* **Work required**:
From the entries below, copy every line where the string "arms" appears.

* **Provided data**:
·····
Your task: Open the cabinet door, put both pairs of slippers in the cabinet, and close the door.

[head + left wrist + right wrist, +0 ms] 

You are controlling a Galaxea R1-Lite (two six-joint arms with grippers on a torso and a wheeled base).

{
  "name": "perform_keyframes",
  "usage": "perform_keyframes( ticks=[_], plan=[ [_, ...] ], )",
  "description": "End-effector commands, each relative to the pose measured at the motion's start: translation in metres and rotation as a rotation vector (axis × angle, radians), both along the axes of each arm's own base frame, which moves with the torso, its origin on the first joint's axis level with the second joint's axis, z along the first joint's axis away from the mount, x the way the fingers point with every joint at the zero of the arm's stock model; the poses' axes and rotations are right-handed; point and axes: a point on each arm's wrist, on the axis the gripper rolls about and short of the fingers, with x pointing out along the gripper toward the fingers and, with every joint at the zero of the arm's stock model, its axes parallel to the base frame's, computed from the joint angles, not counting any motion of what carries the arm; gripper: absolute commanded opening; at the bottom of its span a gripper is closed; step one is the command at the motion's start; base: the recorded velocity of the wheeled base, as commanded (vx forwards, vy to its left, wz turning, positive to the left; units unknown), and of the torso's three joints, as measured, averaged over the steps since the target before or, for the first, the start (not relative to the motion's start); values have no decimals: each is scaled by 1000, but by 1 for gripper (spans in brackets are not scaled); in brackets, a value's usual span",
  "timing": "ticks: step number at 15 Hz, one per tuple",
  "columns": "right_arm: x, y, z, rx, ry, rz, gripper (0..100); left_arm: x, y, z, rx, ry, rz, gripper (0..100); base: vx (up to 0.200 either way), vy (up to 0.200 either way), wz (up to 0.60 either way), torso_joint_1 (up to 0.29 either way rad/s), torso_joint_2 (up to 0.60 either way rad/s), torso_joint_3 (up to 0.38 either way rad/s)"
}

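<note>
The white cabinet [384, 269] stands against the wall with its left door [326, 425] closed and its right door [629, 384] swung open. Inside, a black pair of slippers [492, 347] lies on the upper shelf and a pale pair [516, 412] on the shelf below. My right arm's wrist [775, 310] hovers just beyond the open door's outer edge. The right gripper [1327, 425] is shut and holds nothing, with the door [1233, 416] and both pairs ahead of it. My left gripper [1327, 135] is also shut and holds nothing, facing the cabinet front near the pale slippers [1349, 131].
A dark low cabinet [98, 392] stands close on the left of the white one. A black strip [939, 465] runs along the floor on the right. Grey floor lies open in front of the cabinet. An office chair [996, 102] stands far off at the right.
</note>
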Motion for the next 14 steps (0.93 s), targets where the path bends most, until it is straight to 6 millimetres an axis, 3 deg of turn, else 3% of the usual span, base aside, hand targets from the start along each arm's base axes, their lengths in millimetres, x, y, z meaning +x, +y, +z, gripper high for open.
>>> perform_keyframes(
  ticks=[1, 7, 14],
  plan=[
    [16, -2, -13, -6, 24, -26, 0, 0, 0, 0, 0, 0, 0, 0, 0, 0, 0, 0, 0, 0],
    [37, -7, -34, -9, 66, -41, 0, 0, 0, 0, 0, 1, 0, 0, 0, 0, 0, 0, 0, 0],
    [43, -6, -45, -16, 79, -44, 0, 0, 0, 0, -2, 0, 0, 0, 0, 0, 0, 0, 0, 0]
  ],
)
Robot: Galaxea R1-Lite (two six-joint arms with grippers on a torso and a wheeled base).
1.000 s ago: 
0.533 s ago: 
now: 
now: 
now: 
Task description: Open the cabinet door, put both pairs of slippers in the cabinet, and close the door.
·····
* **Solution to the exercise**:
You are controlling a Galaxea R1-Lite (two six-joint arms with grippers on a torso and a wheeled base).
Robot: Galaxea R1-Lite (two six-joint arms with grippers on a torso and a wheeled base).

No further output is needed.